All lines before the one containing "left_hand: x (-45", plus that line itself, are to be printed exactly as they appear below.

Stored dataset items

== Segment start ==

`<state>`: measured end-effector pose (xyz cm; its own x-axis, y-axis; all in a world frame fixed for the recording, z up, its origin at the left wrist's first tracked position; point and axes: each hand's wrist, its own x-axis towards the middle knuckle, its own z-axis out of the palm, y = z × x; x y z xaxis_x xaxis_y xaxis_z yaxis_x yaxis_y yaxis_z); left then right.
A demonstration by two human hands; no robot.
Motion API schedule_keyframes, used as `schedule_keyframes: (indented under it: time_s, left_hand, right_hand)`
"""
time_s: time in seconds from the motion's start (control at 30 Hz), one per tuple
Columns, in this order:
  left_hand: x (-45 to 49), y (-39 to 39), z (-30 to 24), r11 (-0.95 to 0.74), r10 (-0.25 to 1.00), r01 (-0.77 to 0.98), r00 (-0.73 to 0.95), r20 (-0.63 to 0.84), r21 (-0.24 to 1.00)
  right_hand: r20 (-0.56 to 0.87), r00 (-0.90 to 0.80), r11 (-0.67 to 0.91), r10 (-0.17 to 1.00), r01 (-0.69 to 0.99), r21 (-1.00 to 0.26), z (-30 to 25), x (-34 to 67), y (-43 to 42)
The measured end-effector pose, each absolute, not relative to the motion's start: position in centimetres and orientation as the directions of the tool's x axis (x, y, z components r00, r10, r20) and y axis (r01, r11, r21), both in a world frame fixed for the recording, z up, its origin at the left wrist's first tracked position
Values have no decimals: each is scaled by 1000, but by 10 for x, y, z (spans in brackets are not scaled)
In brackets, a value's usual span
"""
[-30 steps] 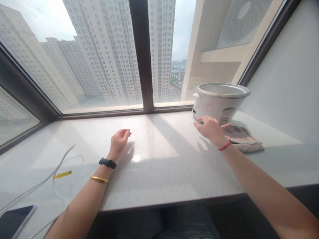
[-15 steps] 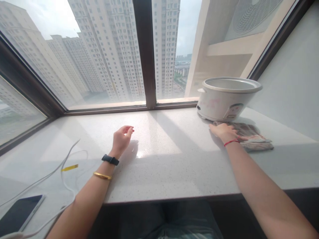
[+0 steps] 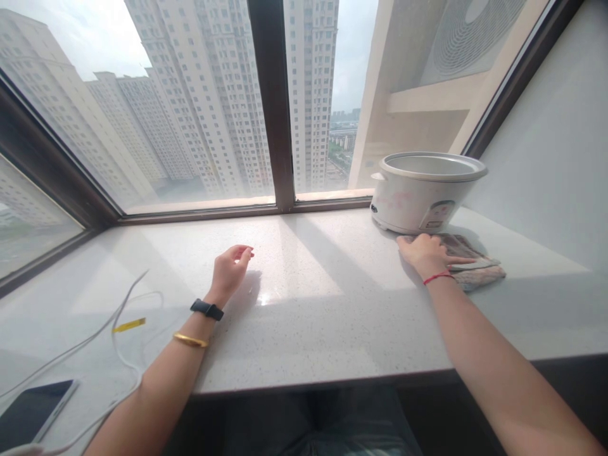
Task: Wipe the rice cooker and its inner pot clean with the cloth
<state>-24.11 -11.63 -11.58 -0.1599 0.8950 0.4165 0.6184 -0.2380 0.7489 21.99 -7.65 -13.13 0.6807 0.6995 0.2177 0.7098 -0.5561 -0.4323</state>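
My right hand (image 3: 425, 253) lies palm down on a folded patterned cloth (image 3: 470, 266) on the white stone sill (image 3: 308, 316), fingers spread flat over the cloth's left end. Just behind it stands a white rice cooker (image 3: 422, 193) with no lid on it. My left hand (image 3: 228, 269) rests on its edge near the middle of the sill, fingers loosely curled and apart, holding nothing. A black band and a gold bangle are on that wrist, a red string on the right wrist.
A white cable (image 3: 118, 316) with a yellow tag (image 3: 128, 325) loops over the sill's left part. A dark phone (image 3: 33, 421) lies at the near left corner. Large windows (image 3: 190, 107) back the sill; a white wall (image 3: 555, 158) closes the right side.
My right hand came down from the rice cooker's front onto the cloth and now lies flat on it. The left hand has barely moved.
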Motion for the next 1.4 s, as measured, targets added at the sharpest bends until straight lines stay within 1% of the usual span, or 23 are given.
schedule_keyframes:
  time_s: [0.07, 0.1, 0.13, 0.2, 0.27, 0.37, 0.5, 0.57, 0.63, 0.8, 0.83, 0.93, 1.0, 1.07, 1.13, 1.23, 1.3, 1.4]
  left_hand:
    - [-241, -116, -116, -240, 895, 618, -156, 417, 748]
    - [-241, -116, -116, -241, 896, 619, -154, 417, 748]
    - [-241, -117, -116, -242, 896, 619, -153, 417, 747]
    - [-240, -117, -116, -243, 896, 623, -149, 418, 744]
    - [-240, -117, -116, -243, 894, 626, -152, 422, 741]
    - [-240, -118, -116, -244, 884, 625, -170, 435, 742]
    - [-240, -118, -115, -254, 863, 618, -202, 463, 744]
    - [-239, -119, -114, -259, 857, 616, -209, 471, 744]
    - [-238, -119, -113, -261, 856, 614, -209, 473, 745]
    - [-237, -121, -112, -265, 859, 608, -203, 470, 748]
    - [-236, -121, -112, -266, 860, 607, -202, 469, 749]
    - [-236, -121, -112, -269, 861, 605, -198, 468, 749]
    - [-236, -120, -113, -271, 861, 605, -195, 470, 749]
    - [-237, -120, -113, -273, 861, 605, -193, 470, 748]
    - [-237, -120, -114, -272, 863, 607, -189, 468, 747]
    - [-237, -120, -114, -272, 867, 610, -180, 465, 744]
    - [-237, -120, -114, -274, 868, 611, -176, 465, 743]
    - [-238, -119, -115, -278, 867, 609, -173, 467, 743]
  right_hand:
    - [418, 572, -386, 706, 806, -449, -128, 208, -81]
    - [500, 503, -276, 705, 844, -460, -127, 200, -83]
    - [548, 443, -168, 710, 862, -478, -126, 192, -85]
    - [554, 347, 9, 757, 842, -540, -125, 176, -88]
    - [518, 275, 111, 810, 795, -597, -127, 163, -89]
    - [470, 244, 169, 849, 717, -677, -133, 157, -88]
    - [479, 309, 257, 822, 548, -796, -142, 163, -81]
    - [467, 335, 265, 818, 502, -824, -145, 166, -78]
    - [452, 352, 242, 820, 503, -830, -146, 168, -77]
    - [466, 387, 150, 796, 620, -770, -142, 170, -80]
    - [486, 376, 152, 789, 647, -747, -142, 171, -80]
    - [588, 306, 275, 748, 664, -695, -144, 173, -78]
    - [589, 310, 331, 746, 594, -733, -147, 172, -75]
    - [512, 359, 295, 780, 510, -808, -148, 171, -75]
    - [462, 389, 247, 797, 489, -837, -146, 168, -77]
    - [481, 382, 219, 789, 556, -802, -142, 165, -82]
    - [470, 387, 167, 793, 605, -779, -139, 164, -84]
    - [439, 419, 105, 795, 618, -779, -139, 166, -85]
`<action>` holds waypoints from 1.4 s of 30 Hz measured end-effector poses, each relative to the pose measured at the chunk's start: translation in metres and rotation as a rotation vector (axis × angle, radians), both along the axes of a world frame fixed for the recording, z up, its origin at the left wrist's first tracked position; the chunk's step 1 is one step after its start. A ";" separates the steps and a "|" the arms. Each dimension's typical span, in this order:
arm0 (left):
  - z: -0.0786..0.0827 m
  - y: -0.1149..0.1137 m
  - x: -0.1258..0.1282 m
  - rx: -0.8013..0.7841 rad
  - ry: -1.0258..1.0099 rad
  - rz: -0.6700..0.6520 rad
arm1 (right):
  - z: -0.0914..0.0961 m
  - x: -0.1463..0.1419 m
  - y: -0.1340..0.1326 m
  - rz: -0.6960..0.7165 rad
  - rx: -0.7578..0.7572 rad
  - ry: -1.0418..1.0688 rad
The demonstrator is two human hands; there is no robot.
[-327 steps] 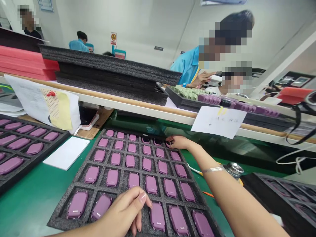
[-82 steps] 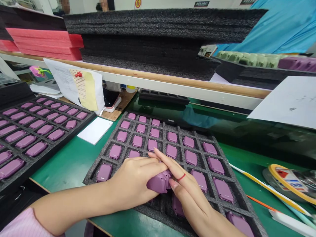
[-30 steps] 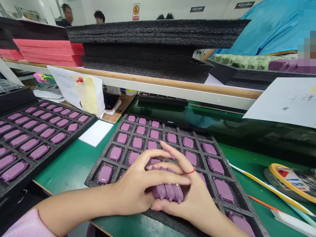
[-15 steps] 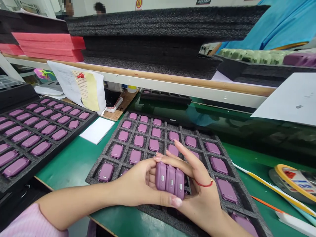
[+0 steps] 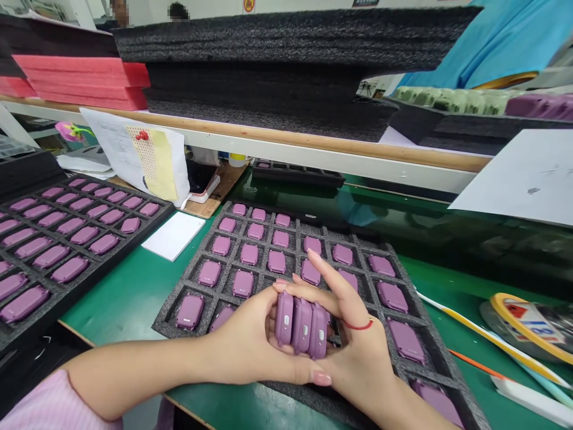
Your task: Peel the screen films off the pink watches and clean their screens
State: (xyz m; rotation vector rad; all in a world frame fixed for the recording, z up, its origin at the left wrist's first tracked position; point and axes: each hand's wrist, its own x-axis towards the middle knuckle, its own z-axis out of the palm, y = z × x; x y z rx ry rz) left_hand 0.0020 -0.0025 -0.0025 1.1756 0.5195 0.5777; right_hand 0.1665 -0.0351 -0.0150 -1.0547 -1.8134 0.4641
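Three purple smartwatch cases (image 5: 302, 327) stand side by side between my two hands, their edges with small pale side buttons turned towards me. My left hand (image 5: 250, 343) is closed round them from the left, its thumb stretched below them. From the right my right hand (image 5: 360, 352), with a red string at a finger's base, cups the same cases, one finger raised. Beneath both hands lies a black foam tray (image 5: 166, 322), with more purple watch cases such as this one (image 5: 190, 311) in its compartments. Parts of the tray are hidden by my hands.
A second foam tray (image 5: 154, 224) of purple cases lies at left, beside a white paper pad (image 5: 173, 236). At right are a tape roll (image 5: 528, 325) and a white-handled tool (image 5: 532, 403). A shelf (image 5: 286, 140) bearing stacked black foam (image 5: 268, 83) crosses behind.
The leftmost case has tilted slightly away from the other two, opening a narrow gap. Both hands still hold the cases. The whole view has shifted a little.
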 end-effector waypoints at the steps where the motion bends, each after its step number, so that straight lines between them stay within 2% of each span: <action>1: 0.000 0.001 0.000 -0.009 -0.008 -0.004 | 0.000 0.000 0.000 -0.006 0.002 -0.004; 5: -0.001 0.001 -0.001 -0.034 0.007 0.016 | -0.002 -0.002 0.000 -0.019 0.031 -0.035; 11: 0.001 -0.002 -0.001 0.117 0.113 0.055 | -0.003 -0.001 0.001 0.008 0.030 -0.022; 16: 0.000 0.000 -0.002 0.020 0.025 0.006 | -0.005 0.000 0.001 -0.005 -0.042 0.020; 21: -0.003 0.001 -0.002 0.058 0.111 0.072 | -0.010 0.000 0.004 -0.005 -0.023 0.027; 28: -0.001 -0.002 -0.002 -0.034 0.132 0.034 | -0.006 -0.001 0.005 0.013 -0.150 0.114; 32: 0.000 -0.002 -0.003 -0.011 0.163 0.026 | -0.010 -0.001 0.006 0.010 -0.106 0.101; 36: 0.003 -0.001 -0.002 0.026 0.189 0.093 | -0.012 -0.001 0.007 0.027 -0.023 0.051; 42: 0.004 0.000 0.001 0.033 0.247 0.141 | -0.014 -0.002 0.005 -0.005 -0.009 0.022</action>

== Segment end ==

**ANSWER TO THE PROBLEM:**
`<state>`: measured end-effector pose (xyz cm; its own x-axis, y-axis; all in a world frame fixed for the recording, z up, its origin at the left wrist's first tracked position; point and axes: each hand's wrist, its own x-axis towards the middle knuckle, its own z-axis out of the palm, y = z × x; x y z xaxis_x xaxis_y xaxis_z yaxis_x yaxis_y yaxis_z); left then right.
A demonstration by two human hands; no robot.
Motion API schedule_keyframes, used as `schedule_keyframes: (indented under it: time_s, left_hand, right_hand)`
"""
time_s: time in seconds from the motion's start (control at 30 Hz), one per tuple
Columns, in this order:
  left_hand: x (-45 to 49), y (-39 to 39), z (-30 to 24), r11 (-0.95 to 0.74), r10 (-0.25 to 1.00), r01 (-0.77 to 0.98), r00 (-0.73 to 0.95), r20 (-0.63 to 0.84), r21 (-0.24 to 1.00)

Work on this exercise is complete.